** Activity **
The lines to be extracted run from the start of the listing through the line containing "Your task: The"; copy them exactly and nothing else.

╭─ Exercise data

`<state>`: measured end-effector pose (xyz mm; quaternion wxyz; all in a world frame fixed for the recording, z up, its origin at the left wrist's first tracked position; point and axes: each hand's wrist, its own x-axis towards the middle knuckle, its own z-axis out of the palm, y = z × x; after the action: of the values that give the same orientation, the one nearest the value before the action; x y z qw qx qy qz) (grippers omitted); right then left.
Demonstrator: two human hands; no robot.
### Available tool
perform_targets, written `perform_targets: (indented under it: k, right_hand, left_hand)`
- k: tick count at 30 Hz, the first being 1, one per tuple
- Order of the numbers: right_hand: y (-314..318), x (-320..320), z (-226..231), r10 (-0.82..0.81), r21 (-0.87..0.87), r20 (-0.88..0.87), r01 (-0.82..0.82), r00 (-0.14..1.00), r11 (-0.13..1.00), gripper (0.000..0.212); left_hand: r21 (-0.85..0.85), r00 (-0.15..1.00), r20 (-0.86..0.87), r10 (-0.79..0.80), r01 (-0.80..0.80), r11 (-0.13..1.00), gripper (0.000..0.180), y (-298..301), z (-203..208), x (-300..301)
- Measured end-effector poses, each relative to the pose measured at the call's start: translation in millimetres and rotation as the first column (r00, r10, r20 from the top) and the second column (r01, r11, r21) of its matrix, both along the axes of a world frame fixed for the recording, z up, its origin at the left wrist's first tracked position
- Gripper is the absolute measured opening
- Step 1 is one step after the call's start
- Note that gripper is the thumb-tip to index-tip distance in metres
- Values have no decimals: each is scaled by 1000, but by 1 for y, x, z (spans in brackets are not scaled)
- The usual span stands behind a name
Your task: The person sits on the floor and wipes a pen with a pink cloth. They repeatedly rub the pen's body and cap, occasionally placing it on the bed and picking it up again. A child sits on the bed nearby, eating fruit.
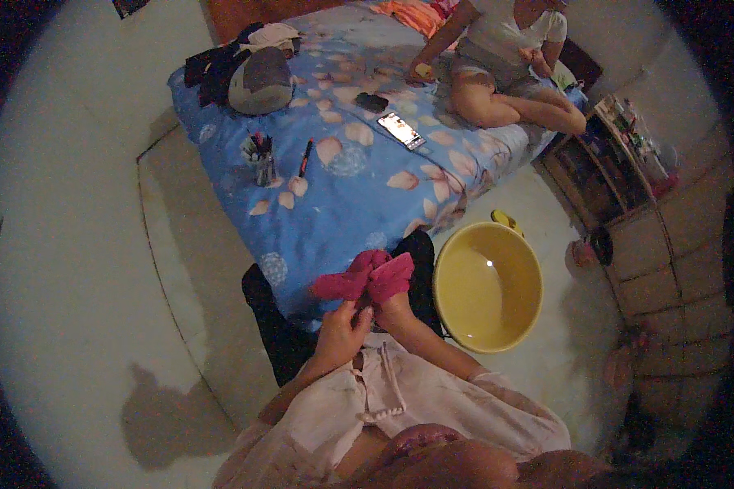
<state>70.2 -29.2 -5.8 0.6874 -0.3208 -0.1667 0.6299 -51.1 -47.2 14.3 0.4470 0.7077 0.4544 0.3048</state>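
A bunched pink cloth is held up in front of my lap, just over the near edge of the bed. My left hand has its fingers curled at the lower side of the cloth, pinching it. Fabric covers the fingers of my right hand, so only its back and wrist show below the part it holds. Both hands are close together, nearly touching.
A blue floral bed bears a cup of pens, a red-and-black marker, a lit phone, a dark small item and a grey bag. Another person sits there. A yellow basin stands right, near shelves.
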Motion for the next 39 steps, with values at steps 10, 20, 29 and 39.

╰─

** Response to the task **
`<state>`: measured end-effector pose (xyz mm; quaternion wxyz; all in a world frame fixed for the recording, z up, its origin at the left wrist's first tracked position; point and axes: each hand's wrist, its own x-axis towards the middle knuckle, its own z-axis out of the palm, y = z × x; after the action: of the values that give the same orientation, the one nearest the value before the action; x y z qw qx qy qz) (grippers omitted); right then left.
Demonstrator: two human hands; no robot.
### Available tool
perform_targets, written `perform_targets: (indented under it: k, right_hand, left_hand)`
- k: tick count at 30 Hz, the first being 1, one per tuple
- Order of the numbers: right_hand: y (-314..318), x (-320..320), z (-226..231), r10 (-0.82..0.81), r21 (-0.87..0.87), r20 (-0.88..0.87), r01 (-0.82..0.82), r00 (-0.14..1.00), r11 (-0.13..1.00), gripper (0.000..0.212); left_hand: r21 (-0.85..0.85), r00 (-0.15..1.00), r20 (-0.86..0.87), r10 (-0.79..0.80), r01 (-0.80..0.80), r11 (-0.13..1.00), gripper (0.000..0.180), y (-298..301), z (-203..208), x (-300..301)
- Measured end-effector poses, each relative to the pose measured at the call's start: translation in millimetres and rotation as the first column (r00, r10, r20 from the top) and the second column (r01, r11, r21) of its matrix, both along the axes of a world frame fixed for the recording, z up, its origin at the left wrist's first tracked position
- Gripper is the absolute measured opening
- Step 1 is one step after the call's start
- Note that gripper is the thumb-tip to index-tip distance in metres
- Values have no decimals: each is scaled by 1000, but by 1 for y, x, z (spans in brackets are not scaled)
- The usual span stands behind a name
Your task: The person sits on the floor and wipes a pen with a pink cloth. They repeatedly rub the pen's body and cap, occasionally placing it on the bed and picking it up again. A child sits on the bed nearby, eating fruit.

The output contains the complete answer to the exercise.